Kehadiran wasit asing pada fase playoffs IBL 2026 masih dinilai belum memuaskan dan belum mampu mendongkrak kualitas pertandingan. Pengamat basket sekaligus content creator Ilham Patria menyoroti momen kontroversial di semifinal sebagai bukti bahwa impor perangkat pertandingan saja tidak menyelesaikan persoalan officiating.
Sorotan itu ia bahas dalam konten berjudul Satu Peluit Ubah Game. Catatan Optimaise News mencatat, kritik ini muncul di tengah fase krusial kompetisi basket profesional tanah air.
Kontroversi semifinal yang memicu perdebatan
Salah satu momen yang disorot publik terjadi pada Game 1 semifinal Satria Muda Pertamina Jakarta melawan Bogor Hornbills. Pemain Satria Muda, Shandy Ibrahim, dinilai tidak mendapat ruang pendaratan yang memadai saat mencoba tembakan, namun wasit tidak memberikan pelanggaran.
Perdebatan lain muncul pada Game 2 semifinal Pelita Jaya Jakarta kontra Dewa United Banten. Pelatih Dewa United, Augustí Julbe, menerima technical foul di babak pertama tanpa peringatan sebelumnya.
Pada possession terakhir Game 1 semifinal Pelita Jaya versus Dewa United, kontak antara Troy Gillenwater dan Perrin Buford masih menjadi bahan diskusi. Interpretasi pelanggaran di momen krusial itu belum selesai diperdebatkan publik.
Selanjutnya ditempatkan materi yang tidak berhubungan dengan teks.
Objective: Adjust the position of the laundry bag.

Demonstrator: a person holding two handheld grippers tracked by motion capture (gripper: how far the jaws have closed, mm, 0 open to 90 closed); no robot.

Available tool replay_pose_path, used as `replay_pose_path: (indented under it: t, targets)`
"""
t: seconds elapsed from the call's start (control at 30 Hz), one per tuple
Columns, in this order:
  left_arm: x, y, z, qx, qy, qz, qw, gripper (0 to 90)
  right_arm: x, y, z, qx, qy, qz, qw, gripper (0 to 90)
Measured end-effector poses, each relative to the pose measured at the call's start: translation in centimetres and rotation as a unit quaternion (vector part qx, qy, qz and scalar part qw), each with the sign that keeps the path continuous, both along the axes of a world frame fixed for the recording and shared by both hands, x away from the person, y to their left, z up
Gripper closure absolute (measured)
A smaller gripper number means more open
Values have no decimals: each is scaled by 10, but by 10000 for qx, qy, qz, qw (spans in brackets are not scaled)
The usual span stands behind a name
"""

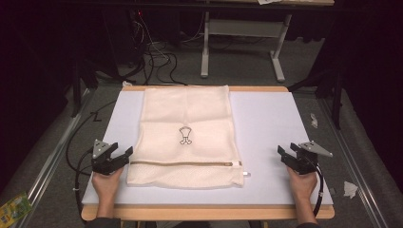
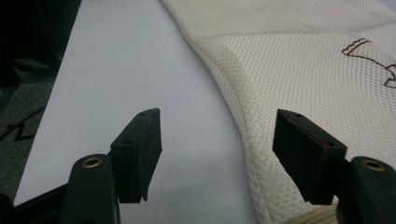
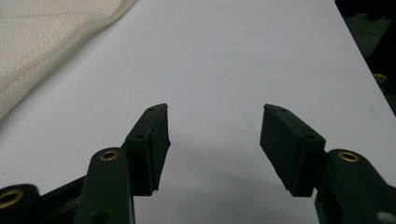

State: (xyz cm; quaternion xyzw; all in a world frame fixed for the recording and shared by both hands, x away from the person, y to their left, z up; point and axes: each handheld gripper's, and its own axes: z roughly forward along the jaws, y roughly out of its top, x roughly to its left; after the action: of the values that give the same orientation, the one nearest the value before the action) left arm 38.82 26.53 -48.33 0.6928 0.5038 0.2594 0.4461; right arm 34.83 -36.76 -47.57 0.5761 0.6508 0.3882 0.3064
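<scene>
High view overhead; claw views low, forward-facing.

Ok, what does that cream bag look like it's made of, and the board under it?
Cream bag: looks like soft synthetic mesh, matte; the open honeycomb weave is plain in the left gripper view, and a zipper crosses its near end. Board: smooth, matte, pale sheet, possibly foam or plastic; hard to tell.

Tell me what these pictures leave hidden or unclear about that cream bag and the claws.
- High view: mesh bag lies flat; its contents are hidden by its own fabric.
- High view: the printed emblem is too small to identify.
- Left gripper view: that emblem is cut off by the right edge.
- Right gripper view: the bag's corner is cut off by the left edge.
</scene>
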Motion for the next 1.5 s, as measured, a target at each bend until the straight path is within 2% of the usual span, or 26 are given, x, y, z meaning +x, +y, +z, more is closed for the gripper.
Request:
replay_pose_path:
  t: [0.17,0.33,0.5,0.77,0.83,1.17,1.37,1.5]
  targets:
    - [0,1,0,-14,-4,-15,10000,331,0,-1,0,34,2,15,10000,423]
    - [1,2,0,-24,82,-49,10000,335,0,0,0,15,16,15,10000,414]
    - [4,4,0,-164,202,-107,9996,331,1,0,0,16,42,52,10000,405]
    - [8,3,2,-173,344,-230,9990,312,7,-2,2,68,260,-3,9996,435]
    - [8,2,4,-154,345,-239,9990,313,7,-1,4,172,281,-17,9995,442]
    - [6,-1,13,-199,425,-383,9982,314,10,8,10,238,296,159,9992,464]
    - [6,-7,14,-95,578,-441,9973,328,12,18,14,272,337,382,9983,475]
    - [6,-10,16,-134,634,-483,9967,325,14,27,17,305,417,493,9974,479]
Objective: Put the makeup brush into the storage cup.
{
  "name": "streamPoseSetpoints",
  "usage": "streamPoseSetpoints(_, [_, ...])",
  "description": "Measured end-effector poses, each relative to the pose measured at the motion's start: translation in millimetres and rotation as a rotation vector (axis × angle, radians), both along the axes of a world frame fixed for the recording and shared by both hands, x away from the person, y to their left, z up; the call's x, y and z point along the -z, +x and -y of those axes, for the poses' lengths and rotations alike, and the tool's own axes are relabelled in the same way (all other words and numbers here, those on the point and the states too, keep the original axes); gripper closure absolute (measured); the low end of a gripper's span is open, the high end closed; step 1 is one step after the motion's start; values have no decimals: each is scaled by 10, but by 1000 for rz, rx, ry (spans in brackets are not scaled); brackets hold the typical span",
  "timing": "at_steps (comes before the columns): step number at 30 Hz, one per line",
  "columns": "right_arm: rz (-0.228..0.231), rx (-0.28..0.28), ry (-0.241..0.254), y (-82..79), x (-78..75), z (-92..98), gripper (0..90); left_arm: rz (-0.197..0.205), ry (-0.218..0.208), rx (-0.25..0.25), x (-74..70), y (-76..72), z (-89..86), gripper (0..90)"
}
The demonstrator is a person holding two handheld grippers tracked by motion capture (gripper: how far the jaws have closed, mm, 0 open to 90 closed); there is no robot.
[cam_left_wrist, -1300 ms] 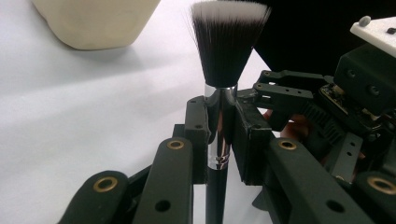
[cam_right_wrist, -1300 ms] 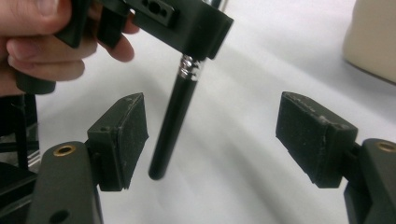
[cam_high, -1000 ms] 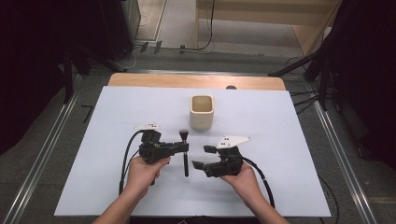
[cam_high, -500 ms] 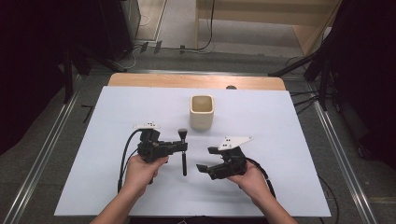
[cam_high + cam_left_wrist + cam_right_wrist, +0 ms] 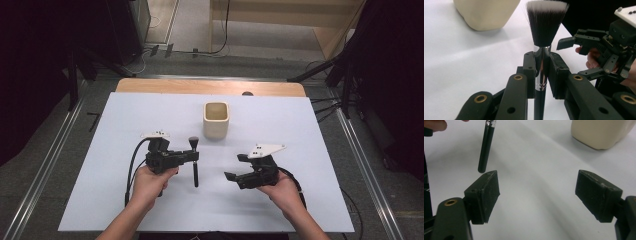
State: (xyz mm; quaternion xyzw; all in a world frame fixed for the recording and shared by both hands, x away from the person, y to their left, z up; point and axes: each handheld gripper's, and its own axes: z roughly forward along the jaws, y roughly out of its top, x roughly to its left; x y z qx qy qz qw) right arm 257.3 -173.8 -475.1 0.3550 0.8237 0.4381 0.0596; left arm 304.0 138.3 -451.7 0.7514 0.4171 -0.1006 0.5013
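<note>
Black jaws of the left hand-held gripper (image 5: 194, 157) pinch the chrome ferrule of a black-handled make-up brush with dark, white-tipped bristles (image 5: 194, 161), just left of the high view's centre. The brush hangs clear of the white worktop (image 5: 300, 125), bristles toward the cream square ceramic cup (image 5: 216, 120) above it in the frame, handle toward the person.

At lower right of centre, the right hand-held gripper (image 5: 234, 167) has just been opening its jaws; they now stand spread with nothing between them. Compared with a second ago it has drawn off to the right, away from the handle end it was next to. That reads as a finished hand-over: the left side alone carries the brush, and dropping it into the cup looks like the next step.

The left gripper view shows what the high view cannot: both pads pressed flat on the ferrule (image 5: 542, 67), with the cup (image 5: 486, 13) at upper left. The right gripper view shows the free handle tip (image 5: 485, 150) at upper left, apart from its left pad.
</note>
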Motion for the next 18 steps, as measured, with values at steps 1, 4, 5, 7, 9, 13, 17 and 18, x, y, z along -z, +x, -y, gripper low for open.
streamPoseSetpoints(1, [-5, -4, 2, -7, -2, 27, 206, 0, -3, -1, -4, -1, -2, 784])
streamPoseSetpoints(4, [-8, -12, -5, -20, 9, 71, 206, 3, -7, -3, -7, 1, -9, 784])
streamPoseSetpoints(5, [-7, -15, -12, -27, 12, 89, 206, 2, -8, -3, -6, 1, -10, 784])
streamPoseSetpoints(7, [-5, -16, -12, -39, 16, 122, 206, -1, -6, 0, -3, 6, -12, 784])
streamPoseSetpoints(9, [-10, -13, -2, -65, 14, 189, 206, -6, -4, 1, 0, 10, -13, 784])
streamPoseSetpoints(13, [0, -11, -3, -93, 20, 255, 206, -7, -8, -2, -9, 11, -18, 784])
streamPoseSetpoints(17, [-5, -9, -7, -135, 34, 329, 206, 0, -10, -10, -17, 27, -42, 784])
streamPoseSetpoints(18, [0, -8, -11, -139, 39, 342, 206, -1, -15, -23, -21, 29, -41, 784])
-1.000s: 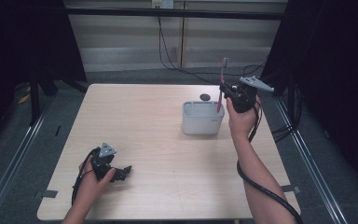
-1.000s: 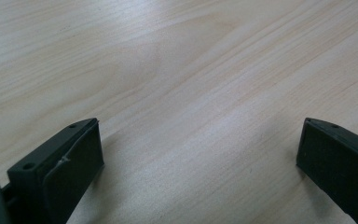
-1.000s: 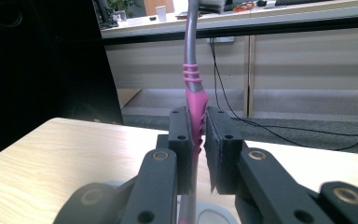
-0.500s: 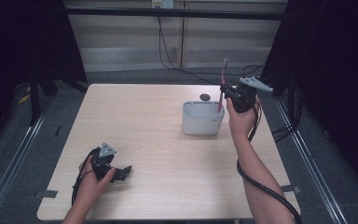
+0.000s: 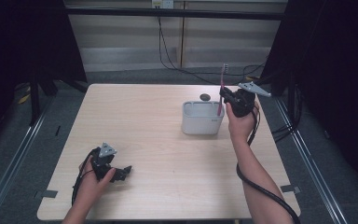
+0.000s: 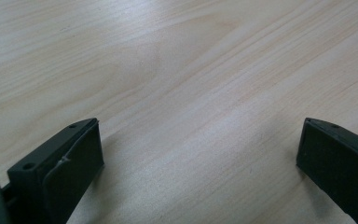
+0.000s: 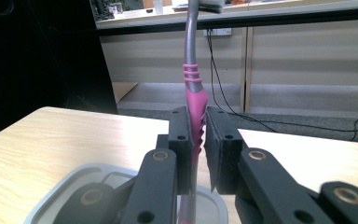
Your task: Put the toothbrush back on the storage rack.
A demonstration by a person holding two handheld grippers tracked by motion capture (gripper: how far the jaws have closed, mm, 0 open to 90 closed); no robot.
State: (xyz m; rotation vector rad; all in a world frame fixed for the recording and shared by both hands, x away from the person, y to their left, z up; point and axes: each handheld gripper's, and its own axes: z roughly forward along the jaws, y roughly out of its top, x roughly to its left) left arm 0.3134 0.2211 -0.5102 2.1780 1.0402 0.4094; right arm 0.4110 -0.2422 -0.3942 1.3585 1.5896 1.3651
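Right gripper (image 5: 224,97) pinches upright toothbrush (image 7: 194,100) over holder's (image 5: 202,122) 3 o'clock end; left gripper (image 5: 116,173) fingers spread on worktop (image 5: 154,140).

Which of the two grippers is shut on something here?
The right gripper, clamped on the pink toothbrush upright over the white holder. The left gripper rests low over the table, jaws wide apart with nothing between them.

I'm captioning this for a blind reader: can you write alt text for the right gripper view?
The right gripper clamps a pink and grey toothbrush upright between its black jaws, above a pale holder on a wooden table.
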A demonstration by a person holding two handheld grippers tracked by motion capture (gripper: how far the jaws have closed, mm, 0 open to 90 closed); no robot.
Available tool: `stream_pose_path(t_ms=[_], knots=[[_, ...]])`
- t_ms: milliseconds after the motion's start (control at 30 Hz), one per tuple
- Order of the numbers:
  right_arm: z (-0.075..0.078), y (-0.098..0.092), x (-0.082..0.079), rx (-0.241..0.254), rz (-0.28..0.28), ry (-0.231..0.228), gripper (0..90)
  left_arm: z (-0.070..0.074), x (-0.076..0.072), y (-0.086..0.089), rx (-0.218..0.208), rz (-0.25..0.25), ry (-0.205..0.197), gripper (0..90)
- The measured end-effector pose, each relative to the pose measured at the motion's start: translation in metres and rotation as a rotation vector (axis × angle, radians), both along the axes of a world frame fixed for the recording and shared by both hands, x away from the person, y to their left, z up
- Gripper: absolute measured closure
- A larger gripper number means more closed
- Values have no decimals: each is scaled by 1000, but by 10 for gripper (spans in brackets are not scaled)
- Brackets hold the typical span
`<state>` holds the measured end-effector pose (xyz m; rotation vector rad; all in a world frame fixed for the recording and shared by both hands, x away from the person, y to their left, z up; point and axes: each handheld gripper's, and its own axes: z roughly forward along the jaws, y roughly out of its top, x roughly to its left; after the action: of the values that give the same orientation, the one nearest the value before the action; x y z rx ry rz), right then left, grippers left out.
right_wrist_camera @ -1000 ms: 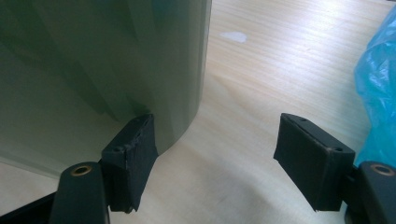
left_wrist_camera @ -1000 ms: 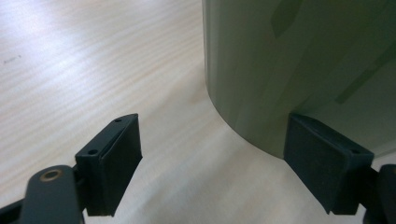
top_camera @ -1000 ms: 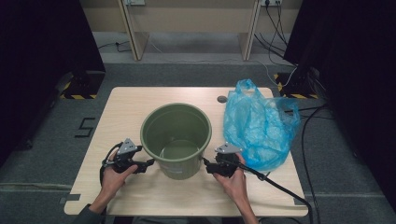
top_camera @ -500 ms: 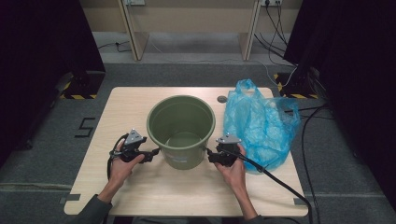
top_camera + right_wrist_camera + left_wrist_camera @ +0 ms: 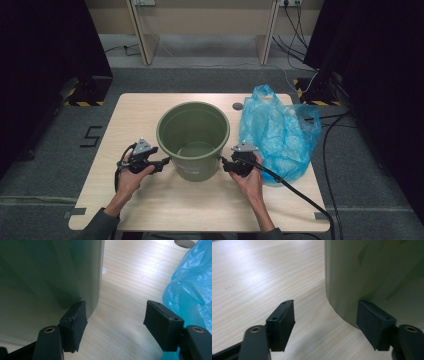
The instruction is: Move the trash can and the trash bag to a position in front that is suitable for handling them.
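The left hand-held gripper (image 5: 159, 165) sits at the near-left side of the green bucket (image 5: 194, 136), its jaws spread; in the left gripper view one pad (image 5: 374, 323) lies against the bucket's curved wall while the other pad (image 5: 282, 322) stands free over bare wood. The right hand-held gripper (image 5: 226, 165) mirrors it at the near-right side, also spread, with one pad (image 5: 74, 323) against the wall and the other (image 5: 162, 323) open toward the blue plastic bag (image 5: 279, 135).

The risk, as I judge it, lies in this two-sided press. Neither hand-held gripper pinches anything; the bucket is only squeezed between two single pads low on a smooth, rounded wall. If one side pushes harder or higher, the bucket could spin, slide across the desk (image 5: 150, 205) or tip. The thin wall may also flex inward and slip off the pads. The right one's free pad is just beside the bag, so closing or shifting right could snag the plastic.

Both forearms come in from the near edge, angled slightly inward, the left hand (image 5: 131, 175) and right hand (image 5: 250, 172) wrapped around the handles at the same height, with cables trailing back. The bucket stands upright at the desk's middle, the bag to its right.
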<state>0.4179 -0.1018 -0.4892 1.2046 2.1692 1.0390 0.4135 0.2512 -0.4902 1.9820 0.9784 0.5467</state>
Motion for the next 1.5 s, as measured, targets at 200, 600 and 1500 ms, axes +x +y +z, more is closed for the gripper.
stream_pose_path(t_ms=[200,600,1500], knots=[[6,3,1,8,2,-3,399,5,0,-2,-13,45,-56,359],[1,6,2,-40,18,-6,391,-3,1,-4,65,32,-26,375],[0,-4,32,23,-64,4,404,-7,37,-18,-5,84,-23,346]])
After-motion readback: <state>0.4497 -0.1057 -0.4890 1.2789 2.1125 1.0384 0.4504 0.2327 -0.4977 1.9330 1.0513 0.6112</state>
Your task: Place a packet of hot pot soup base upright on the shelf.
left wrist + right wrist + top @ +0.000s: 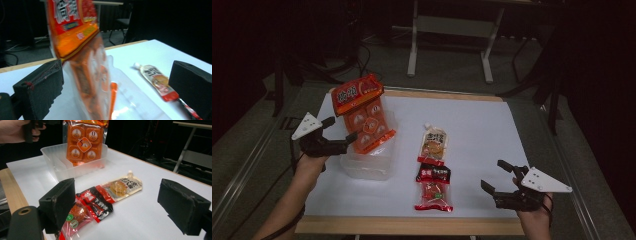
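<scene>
An orange snack bag (362, 112) stands tilted in a clear plastic bin (367, 167) at the left of the white mat. My left gripper (341, 129) is just left of the bag with its jaws wide apart. In the left gripper view the bag (82, 50) rises close to the left jaw, and no pad presses on it. My right gripper (494, 175) stands open near the front right edge with nothing between its jaws. In the right gripper view the bag (83, 143) leans in the bin (57, 162) farther off.
A spout pouch (434, 142) lies mid-mat, with a black-and-red packet (433, 173) and a red packet (433, 195) in a line toward the front edge. The wooden table rim (412, 225) borders the mat. A white desk frame (449, 30) stands beyond the table.
</scene>
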`<state>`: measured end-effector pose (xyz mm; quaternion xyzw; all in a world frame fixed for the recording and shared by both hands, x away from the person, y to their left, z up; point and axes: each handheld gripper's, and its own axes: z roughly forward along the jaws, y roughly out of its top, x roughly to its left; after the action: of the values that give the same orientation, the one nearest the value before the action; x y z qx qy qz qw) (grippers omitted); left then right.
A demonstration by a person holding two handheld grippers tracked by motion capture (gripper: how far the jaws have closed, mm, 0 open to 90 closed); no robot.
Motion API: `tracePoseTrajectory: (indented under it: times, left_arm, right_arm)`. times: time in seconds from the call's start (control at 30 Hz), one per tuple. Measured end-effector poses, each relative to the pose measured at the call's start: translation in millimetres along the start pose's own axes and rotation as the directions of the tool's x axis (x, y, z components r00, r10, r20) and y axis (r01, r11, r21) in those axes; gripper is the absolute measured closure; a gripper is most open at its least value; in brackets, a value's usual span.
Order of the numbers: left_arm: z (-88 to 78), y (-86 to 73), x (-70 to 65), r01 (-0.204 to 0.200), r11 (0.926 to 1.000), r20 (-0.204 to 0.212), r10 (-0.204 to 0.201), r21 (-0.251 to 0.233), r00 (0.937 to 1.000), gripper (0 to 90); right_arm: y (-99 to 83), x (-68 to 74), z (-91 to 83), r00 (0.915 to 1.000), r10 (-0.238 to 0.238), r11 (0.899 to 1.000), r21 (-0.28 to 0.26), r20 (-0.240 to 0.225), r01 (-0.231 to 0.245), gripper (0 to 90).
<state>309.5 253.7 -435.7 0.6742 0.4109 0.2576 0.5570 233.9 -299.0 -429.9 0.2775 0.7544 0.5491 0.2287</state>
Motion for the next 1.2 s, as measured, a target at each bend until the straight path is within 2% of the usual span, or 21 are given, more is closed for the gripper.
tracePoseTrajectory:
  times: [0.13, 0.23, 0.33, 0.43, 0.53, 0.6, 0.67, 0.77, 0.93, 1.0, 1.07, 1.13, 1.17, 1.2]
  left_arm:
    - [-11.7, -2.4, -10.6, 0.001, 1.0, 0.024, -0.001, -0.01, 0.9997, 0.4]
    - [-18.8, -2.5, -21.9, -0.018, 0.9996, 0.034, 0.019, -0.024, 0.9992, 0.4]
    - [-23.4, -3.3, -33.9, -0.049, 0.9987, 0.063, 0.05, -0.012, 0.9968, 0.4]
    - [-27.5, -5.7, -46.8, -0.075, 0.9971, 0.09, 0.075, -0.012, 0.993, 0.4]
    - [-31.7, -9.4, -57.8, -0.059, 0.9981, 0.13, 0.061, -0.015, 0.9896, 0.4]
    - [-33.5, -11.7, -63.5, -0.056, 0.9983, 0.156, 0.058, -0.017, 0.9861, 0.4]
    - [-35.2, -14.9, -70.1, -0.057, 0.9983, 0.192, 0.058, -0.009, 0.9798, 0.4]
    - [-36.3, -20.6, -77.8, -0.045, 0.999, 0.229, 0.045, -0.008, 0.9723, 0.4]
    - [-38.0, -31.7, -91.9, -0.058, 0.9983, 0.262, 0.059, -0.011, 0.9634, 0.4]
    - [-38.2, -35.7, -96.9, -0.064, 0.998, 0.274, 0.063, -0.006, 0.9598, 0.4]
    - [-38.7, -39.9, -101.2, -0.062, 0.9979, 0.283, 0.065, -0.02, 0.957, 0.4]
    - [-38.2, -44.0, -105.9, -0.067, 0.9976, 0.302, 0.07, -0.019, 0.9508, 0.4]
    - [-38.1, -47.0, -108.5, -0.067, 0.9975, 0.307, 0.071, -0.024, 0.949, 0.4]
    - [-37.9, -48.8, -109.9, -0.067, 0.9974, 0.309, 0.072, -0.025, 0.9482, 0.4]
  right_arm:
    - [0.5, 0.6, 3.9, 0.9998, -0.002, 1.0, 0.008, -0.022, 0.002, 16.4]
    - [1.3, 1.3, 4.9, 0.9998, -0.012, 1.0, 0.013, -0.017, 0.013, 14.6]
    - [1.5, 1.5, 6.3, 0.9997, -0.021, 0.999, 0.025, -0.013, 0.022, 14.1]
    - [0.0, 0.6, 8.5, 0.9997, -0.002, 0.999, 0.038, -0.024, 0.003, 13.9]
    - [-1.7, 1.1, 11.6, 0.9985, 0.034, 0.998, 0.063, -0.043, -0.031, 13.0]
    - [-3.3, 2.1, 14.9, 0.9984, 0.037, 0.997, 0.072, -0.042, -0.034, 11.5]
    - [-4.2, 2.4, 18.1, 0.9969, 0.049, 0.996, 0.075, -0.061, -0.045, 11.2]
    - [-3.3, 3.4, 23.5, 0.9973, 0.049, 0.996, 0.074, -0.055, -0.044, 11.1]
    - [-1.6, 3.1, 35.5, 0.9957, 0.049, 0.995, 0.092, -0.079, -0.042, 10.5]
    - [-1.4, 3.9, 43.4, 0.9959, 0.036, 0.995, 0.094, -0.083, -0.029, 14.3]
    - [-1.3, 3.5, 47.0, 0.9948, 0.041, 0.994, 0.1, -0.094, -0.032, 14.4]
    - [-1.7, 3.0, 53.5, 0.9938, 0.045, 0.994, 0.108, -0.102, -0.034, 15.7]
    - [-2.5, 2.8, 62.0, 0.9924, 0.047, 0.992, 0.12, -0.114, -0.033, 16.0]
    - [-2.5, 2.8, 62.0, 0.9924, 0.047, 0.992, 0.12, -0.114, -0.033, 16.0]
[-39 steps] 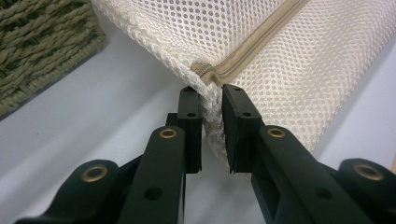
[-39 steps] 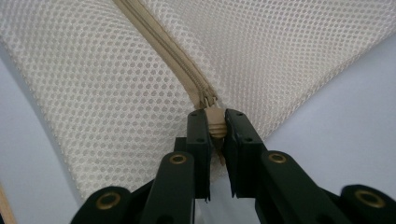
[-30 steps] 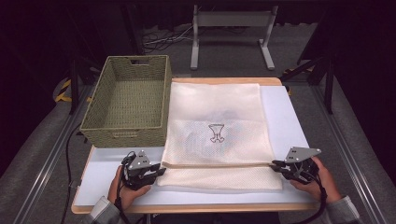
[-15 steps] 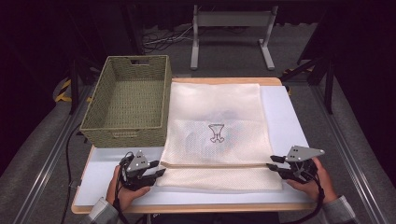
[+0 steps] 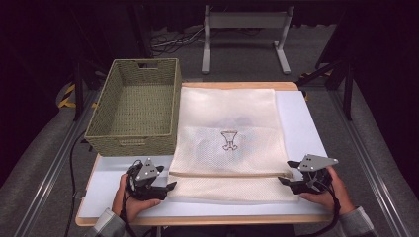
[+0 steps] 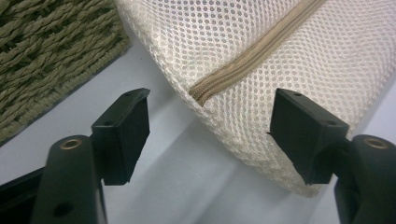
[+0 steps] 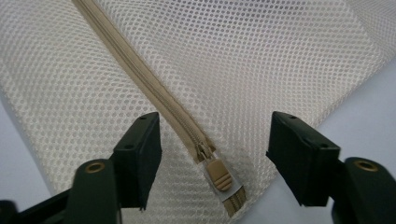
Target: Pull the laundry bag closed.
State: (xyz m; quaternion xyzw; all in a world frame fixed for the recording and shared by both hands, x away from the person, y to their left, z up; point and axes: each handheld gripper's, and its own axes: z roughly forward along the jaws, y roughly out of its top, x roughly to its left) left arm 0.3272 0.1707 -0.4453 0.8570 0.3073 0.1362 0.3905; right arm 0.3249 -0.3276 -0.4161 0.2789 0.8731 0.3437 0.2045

Satu keputusan wasit bisa ubah momentum laga

Ilham menekankan betapa besar pengaruh officiating di kompetisi profesional. “Satu keputusan wasit bisa mengubah momentum pertandingan, bahkan menentukan hasil akhir laga. Karena itu, kualitas dan konsistensi officiating menjadi aspek yang sangat penting dalam kompetisi profesional,” ujar Ilham Patria.
Menurut pantauan Optimaise News, isu kualitas wasit asing di IBL 2026 dianggap belum memuaskan justru menguat karena kontroversi tetap muncul meski liga sudah mendatangkan peluit dari luar negeri.
Wasit asing belum jadi obat di playoffs IBL

Ilham menilai fakta kontroversi yang berulang menunjukkan persoalan perwasitan tidak selesai hanya dengan mendatangkan perangkat pertandingan asing. Wasit asing bisa jadi benchmark, tapi bukan jaminan laga bebas polemik.
“Wasit asing bisa menjadi benchmark dan sarana transfer ilmu. Namun kehadiran mereka bukan jaminan bahwa seluruh keputusan di lapangan akan bebas dari kontroversi,” kata Ilham.
Dengan kata lain, wasit asing belum otomatis menaikkan standar setiap keputusan di lapangan. Transfer ilmu tetap perlu diikuti penguatan sistem di dalam negeri.
Pembinaan wasit lokal dinilai lebih berkelanjutan
Ia mendorong perhatian serius pada perkembangan wasit lokal Indonesia agar kualitas kompetisi naik secara berkelanjutan. Peningkatan kesejahteraan, evaluasi berbasis performa, pendidikan berkelanjutan, dan kesempatan memimpin laga internasional disebut sebagai faktor penting.
“Keberhasilan sesungguhnya adalah ketika pertandingan-pertandingan terbesar di Indonesia dapat dipimpin oleh wasit Indonesia dengan standar yang sama baiknya di tingkat internasional,” ucapnya.
Tanpa jalur pembinaan yang jelas, kualitas wasit asing di IBL 2026 dianggap belum memuaskan akan terus menjadi sorotan tiap kali playoffs digelar. Investasi pada wasit lokal dinilai lebih menentukan masa depan officiating basket Indonesia.